[Provided data — start]

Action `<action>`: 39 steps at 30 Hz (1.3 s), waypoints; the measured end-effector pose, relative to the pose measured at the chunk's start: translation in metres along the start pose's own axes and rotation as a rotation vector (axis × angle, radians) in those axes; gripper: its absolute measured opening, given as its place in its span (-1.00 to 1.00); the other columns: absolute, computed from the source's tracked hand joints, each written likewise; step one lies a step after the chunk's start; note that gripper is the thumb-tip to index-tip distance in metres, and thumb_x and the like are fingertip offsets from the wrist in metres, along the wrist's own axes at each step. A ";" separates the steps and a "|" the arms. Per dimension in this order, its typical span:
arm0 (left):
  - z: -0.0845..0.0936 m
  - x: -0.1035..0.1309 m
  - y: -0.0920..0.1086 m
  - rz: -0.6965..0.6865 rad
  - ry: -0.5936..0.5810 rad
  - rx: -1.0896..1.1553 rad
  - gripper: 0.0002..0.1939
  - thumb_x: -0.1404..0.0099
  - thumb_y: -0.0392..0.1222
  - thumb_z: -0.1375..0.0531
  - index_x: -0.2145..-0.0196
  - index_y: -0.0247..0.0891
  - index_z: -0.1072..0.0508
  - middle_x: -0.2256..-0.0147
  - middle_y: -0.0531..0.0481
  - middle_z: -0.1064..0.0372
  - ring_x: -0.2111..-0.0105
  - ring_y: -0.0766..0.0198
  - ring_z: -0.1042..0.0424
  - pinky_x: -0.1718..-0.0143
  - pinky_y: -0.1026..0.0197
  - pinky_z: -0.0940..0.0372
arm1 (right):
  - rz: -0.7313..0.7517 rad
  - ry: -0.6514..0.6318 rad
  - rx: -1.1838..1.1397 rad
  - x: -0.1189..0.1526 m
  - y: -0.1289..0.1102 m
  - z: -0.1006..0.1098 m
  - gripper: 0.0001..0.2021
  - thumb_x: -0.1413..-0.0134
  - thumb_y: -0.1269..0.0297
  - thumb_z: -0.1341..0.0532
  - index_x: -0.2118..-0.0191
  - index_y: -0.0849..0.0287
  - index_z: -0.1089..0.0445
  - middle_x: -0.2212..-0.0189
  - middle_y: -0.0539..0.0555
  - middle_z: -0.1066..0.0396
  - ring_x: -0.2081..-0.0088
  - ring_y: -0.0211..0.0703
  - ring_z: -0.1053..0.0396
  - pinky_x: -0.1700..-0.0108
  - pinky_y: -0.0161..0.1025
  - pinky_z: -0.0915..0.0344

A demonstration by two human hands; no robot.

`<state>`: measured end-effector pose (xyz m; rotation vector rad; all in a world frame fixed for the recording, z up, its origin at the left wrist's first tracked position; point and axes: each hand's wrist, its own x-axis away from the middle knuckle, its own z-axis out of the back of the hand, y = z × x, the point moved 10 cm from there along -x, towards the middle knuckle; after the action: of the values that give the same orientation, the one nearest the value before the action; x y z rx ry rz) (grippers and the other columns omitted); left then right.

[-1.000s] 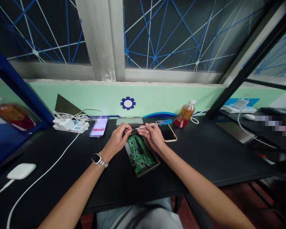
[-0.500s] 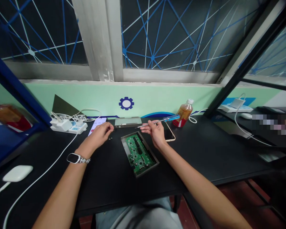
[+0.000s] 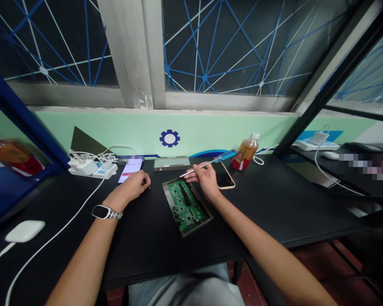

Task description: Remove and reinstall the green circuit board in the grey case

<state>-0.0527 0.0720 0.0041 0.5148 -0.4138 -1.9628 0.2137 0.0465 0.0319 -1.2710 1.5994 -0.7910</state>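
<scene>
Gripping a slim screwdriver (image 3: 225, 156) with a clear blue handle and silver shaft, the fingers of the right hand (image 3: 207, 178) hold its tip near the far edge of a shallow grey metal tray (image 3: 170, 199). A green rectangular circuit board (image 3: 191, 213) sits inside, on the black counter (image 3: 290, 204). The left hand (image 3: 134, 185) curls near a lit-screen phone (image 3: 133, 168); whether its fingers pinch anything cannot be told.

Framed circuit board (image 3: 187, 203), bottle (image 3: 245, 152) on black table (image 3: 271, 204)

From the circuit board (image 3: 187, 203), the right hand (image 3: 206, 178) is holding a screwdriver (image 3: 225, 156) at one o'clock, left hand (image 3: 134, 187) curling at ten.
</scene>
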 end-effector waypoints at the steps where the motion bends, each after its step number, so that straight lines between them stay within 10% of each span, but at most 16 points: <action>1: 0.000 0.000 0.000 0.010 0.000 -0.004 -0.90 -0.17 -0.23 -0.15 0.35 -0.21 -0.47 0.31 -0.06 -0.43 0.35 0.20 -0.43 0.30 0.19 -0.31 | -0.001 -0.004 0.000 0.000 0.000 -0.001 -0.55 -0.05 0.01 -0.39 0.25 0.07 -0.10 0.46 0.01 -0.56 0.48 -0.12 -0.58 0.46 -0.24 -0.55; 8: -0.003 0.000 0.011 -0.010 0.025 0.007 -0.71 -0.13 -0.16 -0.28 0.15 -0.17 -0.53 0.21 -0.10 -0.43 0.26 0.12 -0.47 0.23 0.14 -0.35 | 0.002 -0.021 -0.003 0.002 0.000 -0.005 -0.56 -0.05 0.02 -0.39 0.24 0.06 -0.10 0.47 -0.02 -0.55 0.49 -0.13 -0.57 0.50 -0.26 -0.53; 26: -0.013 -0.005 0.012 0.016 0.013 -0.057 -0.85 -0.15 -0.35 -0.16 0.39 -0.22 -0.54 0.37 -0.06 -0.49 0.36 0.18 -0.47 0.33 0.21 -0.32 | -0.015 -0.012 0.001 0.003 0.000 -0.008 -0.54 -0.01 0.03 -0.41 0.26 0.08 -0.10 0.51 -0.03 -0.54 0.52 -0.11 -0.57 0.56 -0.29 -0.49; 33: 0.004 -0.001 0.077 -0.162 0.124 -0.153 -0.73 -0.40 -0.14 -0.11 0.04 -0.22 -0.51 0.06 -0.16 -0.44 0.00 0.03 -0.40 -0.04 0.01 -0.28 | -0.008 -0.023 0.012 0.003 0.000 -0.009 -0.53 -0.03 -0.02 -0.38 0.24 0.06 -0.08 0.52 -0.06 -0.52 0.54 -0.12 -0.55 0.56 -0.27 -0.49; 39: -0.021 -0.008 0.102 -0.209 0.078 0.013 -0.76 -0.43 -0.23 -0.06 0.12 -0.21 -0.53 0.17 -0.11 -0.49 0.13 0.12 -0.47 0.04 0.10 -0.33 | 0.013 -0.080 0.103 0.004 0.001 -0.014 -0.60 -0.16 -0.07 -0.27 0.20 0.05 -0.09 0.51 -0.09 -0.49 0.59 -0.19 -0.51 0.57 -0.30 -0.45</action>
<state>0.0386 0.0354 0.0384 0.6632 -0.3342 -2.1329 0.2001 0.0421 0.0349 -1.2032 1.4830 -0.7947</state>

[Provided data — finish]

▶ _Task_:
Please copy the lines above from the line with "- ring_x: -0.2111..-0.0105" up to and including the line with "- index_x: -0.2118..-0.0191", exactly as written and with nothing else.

▶ _Your solution_:
  - ring_x: -0.2111..-0.0105
  - ring_y: -0.0766..0.0198
  - ring_z: -0.1042..0.0424
  - pinky_x: -0.1718..-0.0143
  - pinky_y: -0.1026..0.0197
  - pinky_z: -0.0940..0.0372
arm1 (right):
  - rz: -0.7313..0.7517 rad
  - ry: -0.6514..0.6318 rad
  - rx: -1.1838..1.1397 rad
  - x: -0.1189..0.1526 m
  - y: -0.1289..0.1102 m
  - z: -0.1006..0.1098 m
  - gripper: 0.0001..0.2021
  - thumb_x: -0.1413..-0.0134
  - thumb_y: -0.1269..0.0297
  - thumb_z: -0.1341..0.0532
  - index_x: -0.2118..-0.0191

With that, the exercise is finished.